_EXERCISE_
Where a line in the material below has the string "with", please report it.

* * * * * * *

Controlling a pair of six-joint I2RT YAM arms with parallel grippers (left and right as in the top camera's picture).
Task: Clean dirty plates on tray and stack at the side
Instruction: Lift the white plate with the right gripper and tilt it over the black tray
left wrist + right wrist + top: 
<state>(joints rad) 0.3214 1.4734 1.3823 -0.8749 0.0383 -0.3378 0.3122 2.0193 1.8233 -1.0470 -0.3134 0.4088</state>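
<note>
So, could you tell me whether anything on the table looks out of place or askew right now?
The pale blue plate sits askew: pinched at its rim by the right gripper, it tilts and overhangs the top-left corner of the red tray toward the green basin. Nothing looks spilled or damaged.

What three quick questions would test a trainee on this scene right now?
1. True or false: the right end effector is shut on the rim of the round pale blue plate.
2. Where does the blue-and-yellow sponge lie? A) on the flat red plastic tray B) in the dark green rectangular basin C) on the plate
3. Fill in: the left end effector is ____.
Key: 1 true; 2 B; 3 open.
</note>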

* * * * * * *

_YOUR SOLUTION_
Controlling a pair of six-joint I2RT YAM arms with parallel grippers (left and right as in the top camera's picture).
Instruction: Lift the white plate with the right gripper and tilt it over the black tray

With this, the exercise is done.